Agric PS seeks BMC revival
A wary assemblage of MPs listened as though to a wearied yeoman’s tale when the Permanent Secretary for Agriculture this week spoke of how the BMC was dead without cattle to kill and so needed injection of cash to return to its days of glory.
Cash-strapped Botswana Meat Commission needs considerable financial injection if it should revive its operations, The Business Weekly & Review has heard.
This came to light when the Permanent Secretary in the Ministry of Agricultural Development and Food Security, Jimmy Opelo, made a presentation to a wary Public Accounts Committee (PAC) on Wednesday this week.
Opelo’s thrust was that hopeless as the BMC may be, capital injection can return the beef parastatal to its heyday. “There is every reason to revive BMC,” he asserted.

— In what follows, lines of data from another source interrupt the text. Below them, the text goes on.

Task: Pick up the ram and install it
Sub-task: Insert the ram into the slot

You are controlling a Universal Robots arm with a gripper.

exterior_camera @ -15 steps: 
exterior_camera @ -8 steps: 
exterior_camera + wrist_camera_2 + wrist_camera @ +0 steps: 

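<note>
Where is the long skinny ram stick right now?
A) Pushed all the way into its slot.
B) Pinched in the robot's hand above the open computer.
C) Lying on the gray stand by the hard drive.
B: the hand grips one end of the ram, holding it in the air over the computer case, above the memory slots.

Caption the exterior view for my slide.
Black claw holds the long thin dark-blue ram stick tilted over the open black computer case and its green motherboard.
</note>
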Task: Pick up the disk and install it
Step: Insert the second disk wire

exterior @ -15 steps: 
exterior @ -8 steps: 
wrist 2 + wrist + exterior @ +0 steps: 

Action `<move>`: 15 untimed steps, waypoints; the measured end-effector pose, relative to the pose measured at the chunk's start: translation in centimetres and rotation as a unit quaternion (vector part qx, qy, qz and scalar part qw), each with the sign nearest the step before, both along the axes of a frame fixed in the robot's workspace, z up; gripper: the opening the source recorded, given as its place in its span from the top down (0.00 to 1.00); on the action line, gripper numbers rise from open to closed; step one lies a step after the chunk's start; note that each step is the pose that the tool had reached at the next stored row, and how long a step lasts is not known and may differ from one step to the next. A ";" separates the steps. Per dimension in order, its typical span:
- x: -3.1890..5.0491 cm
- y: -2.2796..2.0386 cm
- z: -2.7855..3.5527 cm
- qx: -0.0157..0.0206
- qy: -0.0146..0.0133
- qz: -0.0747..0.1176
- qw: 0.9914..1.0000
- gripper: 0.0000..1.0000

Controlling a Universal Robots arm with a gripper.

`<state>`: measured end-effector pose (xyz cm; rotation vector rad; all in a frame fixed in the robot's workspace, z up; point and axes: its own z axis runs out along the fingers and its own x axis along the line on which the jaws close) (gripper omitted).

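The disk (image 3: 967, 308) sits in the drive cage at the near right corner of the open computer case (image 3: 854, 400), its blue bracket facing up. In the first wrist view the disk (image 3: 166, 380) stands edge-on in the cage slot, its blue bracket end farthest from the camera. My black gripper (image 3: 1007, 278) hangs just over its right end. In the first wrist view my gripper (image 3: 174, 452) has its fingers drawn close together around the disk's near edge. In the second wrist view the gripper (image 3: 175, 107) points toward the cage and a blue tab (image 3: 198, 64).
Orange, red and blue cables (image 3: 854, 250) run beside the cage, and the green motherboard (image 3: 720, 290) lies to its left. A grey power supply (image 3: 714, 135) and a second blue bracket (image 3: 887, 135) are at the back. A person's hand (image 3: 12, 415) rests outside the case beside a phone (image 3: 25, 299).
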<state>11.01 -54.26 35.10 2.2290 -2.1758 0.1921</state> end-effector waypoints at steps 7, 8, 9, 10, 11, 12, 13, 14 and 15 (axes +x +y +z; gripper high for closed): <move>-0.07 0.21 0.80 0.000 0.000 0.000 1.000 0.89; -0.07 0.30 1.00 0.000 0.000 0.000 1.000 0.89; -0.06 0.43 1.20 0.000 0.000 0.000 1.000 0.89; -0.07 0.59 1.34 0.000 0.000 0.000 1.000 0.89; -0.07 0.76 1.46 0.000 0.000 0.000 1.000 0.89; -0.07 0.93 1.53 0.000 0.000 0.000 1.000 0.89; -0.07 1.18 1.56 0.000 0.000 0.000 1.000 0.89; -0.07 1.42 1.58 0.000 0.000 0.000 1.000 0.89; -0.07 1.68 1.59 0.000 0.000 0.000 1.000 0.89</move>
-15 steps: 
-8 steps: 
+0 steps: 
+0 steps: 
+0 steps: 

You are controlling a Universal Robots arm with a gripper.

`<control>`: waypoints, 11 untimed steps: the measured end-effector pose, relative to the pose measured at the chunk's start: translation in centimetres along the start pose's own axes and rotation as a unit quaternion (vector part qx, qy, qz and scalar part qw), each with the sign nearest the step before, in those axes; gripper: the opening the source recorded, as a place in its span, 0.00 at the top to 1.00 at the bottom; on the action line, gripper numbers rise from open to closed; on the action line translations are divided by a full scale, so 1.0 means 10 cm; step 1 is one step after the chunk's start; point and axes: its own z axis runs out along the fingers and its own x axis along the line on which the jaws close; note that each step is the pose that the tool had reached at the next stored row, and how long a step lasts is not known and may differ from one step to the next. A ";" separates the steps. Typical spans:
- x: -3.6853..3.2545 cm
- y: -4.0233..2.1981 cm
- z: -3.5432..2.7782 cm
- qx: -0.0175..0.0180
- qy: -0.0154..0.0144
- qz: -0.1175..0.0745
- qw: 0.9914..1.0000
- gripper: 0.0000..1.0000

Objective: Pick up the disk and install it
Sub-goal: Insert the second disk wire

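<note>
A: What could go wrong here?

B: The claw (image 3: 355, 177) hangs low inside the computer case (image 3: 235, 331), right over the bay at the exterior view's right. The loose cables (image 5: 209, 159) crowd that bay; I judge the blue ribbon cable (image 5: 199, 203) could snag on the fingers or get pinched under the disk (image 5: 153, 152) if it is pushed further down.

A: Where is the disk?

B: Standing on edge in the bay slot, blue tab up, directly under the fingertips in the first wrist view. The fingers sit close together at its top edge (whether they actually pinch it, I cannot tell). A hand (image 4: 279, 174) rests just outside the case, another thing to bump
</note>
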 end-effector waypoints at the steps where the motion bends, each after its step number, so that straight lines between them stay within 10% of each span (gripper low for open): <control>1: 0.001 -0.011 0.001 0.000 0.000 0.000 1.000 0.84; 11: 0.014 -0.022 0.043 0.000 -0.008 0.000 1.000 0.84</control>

Narrating the wearied tail of the once powerful establishment that was a thriving market for cattle farmers big and small across the country, the PS insisted that the BMC was still critical to reviving Botswana’s livestock industry.
“Yes, I do agree that there has been some deficiencies that resulted in this BMC that we are seeing now,” Opelo said.

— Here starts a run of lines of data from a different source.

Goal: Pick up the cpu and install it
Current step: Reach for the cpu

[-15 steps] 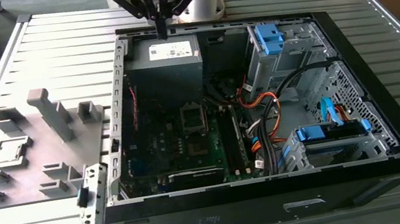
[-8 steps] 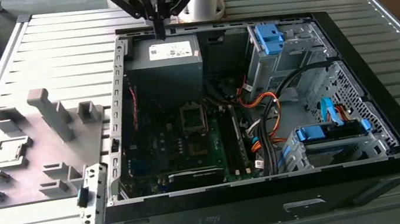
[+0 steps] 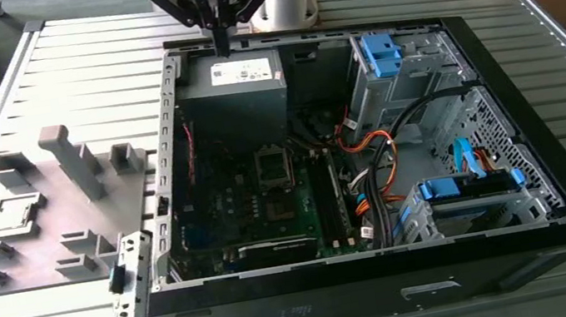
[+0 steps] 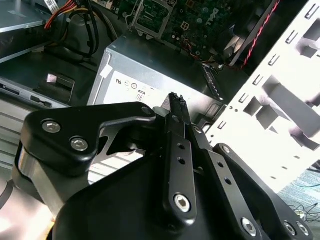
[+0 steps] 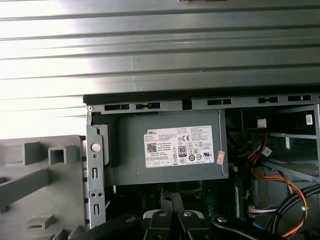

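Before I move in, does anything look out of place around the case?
A metal bracket at the near corner of the computer case, on the exterior view's left, juts outward, tilted off the case wall. Nothing else stands out.

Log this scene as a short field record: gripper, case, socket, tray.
gripper: fingertips together, above the power supply
computer case: open, lying flat on the slatted metal table
socket: metal-framed square on the motherboard
tray: grey, raised blocks, beside the case on the exterior view's left
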Action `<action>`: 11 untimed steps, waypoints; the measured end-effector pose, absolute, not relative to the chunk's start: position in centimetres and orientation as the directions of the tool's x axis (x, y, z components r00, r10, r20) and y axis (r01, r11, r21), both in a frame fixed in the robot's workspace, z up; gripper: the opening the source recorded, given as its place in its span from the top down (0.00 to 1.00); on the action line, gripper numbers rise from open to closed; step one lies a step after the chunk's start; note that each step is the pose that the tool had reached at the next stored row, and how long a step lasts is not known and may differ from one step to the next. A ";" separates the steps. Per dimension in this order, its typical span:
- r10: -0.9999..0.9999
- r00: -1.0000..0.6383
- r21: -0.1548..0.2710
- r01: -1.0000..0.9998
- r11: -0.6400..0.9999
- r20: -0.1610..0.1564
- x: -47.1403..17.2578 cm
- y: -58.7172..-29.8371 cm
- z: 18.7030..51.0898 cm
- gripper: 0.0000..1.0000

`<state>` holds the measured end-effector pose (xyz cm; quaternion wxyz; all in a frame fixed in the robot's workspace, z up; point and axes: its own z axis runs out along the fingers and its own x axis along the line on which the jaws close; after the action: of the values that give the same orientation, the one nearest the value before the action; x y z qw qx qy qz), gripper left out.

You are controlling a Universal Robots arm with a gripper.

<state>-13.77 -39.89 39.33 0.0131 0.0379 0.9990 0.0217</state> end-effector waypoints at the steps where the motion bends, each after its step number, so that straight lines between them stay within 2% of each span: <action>1: 0.076 -0.997 0.044 0.075 0.996 -0.024 -13.8 -39.9 39.3 0.89; 11: 0.076 -0.997 0.044 0.075 0.996 -0.024 -14.2 -39.9 39.3 0.89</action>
<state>-14.16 -39.90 39.33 0.0130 0.0379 0.9990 0.0217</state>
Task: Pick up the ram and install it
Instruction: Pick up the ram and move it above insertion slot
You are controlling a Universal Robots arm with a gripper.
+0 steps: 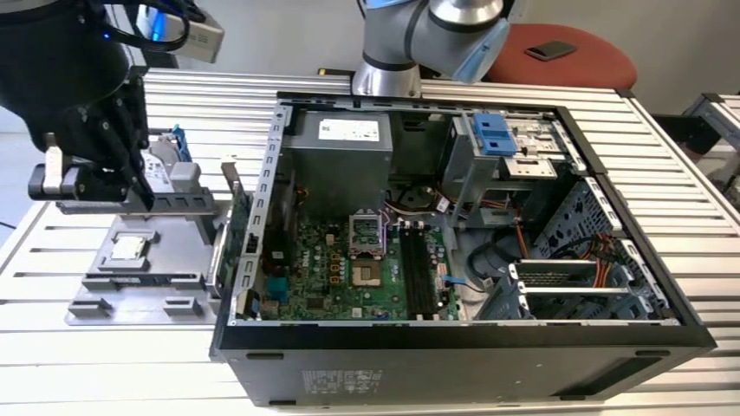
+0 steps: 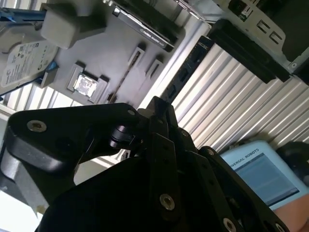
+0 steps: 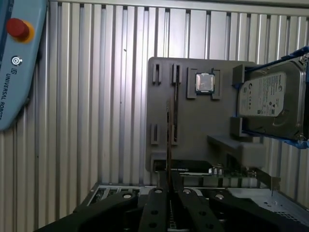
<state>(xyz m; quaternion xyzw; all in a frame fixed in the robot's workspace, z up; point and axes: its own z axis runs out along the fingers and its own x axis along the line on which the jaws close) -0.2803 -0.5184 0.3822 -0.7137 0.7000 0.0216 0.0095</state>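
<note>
Ribbed metal table (image 1: 104,364) — red round seat (image 1: 590,69) behind, pale wall (image 1: 277,35)

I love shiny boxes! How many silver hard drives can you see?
1. The hard drive sits on the gray tray, outside the computer case. More may be hidden in the case's bays.

A table (image 1: 116,368) of ribbed silver slats carries an open black computer case (image 1: 463,360), lying on its side across the centre and lower right of the exterior view. Just beside it, at the exterior view's left, sits a flat grey parts tray (image 1: 139,290). The arm's base (image 1: 386,80) stands at top centre. In the first wrist view a pale blue pendant (image 3: 14,72) lies on the slats.
</note>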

He admitted that the challenges experienced by this state-owned entity (SOE) go a long way back and should have been dealt with long ago. “One of the reasons is that some of the recommendations to turn the BMC around were not implemented,” he said but did not elaborate.

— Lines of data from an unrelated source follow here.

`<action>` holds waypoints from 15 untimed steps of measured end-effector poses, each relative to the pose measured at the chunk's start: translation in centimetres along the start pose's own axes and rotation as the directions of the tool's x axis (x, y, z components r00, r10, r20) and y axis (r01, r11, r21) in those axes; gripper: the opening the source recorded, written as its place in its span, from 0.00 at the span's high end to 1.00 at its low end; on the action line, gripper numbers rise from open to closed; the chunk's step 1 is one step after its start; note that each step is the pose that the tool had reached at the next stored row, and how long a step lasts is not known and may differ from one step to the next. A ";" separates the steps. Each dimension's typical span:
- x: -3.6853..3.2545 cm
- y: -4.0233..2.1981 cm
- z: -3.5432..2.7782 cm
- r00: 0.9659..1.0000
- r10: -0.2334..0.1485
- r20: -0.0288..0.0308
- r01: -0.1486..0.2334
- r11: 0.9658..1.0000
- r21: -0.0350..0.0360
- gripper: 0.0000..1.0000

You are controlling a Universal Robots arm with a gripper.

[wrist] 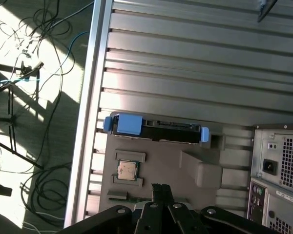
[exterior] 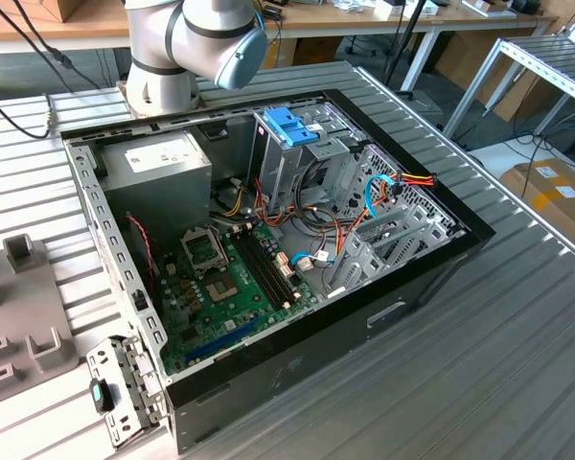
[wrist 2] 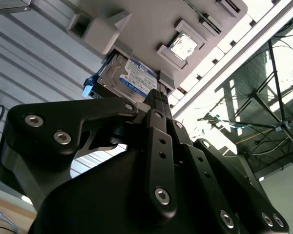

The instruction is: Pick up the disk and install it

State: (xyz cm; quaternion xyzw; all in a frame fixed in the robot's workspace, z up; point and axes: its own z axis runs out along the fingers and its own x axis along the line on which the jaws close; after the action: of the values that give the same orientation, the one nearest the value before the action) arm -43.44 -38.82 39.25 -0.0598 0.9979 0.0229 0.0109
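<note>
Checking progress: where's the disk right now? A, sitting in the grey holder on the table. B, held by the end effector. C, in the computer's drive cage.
A: in the first wrist view the disk sits in the grey holder, apart from the end effector.

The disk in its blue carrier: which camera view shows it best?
The first wrist view: the disk shows end to end, edge-on in the grey holder, unobstructed. In the second wrist view the disk shows its labelled face, partly hidden behind the gripper.
</note>
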 end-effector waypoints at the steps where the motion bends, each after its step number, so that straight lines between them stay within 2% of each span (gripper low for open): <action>1: 0.00 0.00 0.00 1.000 -0.003 0.000 0.003 1.000 0.000 0.89; 15: 0.00 0.00 0.00 0.999 -0.038 -0.002 0.038 0.999 -0.001 0.89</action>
State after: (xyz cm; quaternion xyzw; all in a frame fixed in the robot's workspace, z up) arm -43.44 -38.82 39.25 -0.0786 0.9966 0.0231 0.0105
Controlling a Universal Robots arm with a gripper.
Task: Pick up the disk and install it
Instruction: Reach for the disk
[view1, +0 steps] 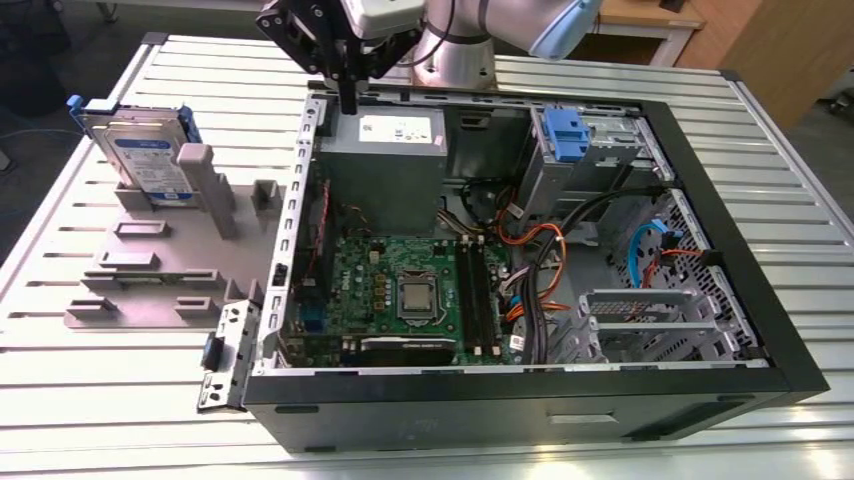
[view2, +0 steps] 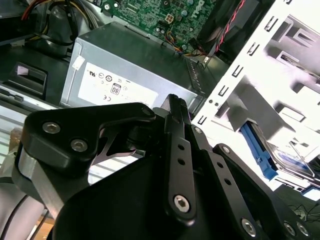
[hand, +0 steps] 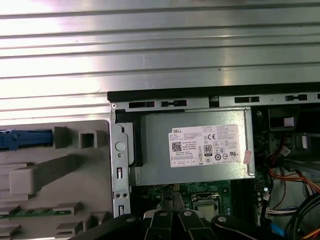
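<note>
Exterior view, left to right: the disk (view1: 134, 150) is parked upright in a slot at the far end of the grey holder block (view1: 147, 270), label facing out, blue carrier rail around its edge, nothing gripping it. The block sits on the slatted metal table (view1: 80, 400), just beside the left wall of the open PC case (view1: 534, 385). In the first wrist view the disk's blue rail (hand: 25, 140) shows edge-on in the same block. The gripper (view1: 347, 105) hangs over the case's far-left corner, tip right at the rim above the power supply (view1: 387, 170); can't tell if it touches the rim. Jaws are pressed together with nothing between them: the fingers read as one black bar in the exterior view, and the second wrist view has the gripper (view2: 175, 102) closed up over the power supply's label. It's well apart from the disk, which is off to the exterior view's left of it. Inside the case: power supply far-left, motherboard (view1: 400, 285) nearer the camera with the CPU socket (view1: 418, 296) bare. Further right, orange cables (view1: 547, 240), then the blue latch (view1: 566, 135) on the upper drive bay, a blue cable (view1: 634, 245), and a metal drive cage (view1: 641, 320) at the near right
</note>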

This was in stark contrast to the mood of the PAC whose members held that the BMC is beyond salvation. Nevertheless, the PS held his ground. “There is potential for the BMC to bounce back,” he maintained. “This time around, we are determined to bring it back. We can’t throw away a noble asset of the economy (simply) because it was mismanaged in the past.”
Problems of the BMC indeed are long yeoman’s tale. In 2019, Parliament passed on a law to liberalise the beef production parastatal by ending its beef export monopoly. However, it emerged at6 the PAC hearing that it may be some time before Batswana are ready to participate in a liberalised market.
According to the agriculture ministry, a regulatory framework to guide how this process will unfold is still being prepared and may take up to the first quarter of 2021 before it can be rolled out. In the meantime, the woes of the BMC will continue and will be made worse by the unwillingness of famers to bring their cattle for slaughtering because of long payment delays.
At the PAC hearings on Wednesday, the PS attempted to shift the blame of the BMC’s poor throughput to farmers but was beaten back by the MPs who returned that farmers were demoralised by payment delays. “I am not disputing that BMC is no longer buying cattle from farmers at good prices,” the PS conceded, albeit reluctantly.
There is also the size of the national cattle herd that has gone down from 2.5 million in 2011 to 1.7 million in 2015 due mainly to drought and culling to stem the spread of foot and mouth disease that has yet to be eradicated from Botswana.
The BMC was established in 1965 at a time when agriculture (farming and livestock herding) contributed a great deal to the country’s GDP. It set up first in Lobatse and later opened abattoirs in Maun and Francistown.